今に始まったことではないが、ロシアでは寿司など日本食が人気である。新潟空港でも、寿司をお土産に持って帰るロシア人が多く見受けられるようになった。新潟からわずか一時間半、その日のうちにロシアに着いてしまうので、問題なく持って帰られるようだ。寿司以外でも、イチゴやショートケーキを買って帰る人がいるのも面白い。
もちろん、ウラジオストクでも日本料理店で寿司は食べられる。ただ、新鮮な素材を常に仕入れことは難しいので、自ずと限界がある。米にしても、日本産の米はわずかに輸入されているだけで、中国産やロシア国産の米を寿司に合うようにうまく炊き上げるのは簡単ではないのだろう。だからこそ、日本で握った“本物”の寿司はお土産として喜ばれるように思う。

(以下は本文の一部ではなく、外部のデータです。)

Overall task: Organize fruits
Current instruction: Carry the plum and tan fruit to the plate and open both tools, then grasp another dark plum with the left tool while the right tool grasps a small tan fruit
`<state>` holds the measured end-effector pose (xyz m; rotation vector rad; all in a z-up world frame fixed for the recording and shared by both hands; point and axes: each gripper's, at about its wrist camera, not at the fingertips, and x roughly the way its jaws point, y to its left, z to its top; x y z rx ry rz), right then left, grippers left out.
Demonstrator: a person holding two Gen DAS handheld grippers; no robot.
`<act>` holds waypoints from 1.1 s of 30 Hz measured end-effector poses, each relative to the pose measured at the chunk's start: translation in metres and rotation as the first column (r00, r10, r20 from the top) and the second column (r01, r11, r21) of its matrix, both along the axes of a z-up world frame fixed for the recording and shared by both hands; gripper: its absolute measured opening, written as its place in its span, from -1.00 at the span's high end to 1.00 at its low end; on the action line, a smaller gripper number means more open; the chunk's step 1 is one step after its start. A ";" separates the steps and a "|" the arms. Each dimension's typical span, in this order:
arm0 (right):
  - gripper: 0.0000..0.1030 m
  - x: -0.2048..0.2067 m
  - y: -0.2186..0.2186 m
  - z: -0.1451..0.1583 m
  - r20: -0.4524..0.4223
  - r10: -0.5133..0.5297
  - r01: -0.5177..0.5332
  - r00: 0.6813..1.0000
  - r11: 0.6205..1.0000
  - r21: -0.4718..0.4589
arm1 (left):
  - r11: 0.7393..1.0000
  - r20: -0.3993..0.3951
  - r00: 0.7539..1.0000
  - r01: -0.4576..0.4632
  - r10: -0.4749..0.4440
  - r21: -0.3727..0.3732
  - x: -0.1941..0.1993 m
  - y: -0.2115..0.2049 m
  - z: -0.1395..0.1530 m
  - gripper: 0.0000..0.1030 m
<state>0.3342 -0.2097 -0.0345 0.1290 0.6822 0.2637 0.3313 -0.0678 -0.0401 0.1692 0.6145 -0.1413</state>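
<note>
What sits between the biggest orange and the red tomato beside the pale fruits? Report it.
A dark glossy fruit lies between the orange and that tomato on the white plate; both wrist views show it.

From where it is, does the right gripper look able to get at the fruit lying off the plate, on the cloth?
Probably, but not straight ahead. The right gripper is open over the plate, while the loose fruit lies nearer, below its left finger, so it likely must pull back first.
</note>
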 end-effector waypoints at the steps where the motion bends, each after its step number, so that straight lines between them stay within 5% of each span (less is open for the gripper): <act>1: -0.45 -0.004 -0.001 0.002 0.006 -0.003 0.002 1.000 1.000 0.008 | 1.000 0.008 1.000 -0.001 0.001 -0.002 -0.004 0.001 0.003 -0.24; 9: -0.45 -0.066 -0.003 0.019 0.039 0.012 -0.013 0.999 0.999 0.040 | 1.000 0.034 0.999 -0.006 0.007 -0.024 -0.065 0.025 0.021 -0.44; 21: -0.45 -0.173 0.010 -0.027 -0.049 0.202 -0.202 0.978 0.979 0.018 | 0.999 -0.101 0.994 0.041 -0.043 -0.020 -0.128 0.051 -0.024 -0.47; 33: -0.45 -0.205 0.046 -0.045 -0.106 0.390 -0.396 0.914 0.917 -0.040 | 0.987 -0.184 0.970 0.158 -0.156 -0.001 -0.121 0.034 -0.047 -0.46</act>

最近ではプラスチックのトレーに入った握り寿司が、市内のスーパーなどで売られている。私も食べてみたが、外国で作られた寿司ということと、マグロや白身魚など5貫入りで約600円という値段を考えれば、十分満足できる味だった。握りだけでなく、ローリクと呼ばれる巻き寿司も良く見かけるし、これを売りにしたカフェもある。巻き寿司であれば、現地で調達できる素材を生かせば、ある程度のものは作られるので、個人的には、ロシア風の独特な寿司−たとえば“キャビア・ロール”とか−が生まれれば楽しいなと思う。挙句の果てには、宅配寿司の専門店もできたらしい。これらを“寿司ブーム”と呼ぶのは大げさな気もするが、日本食が一般の人にも広まり、一過性の人気で終わらないことを願いたいものである。
2006/07/20 JSN 浜野 剛
※この記事は、新潟日報紙の「環日本海情報ライン」2006年7月25日の記事を転載したものです。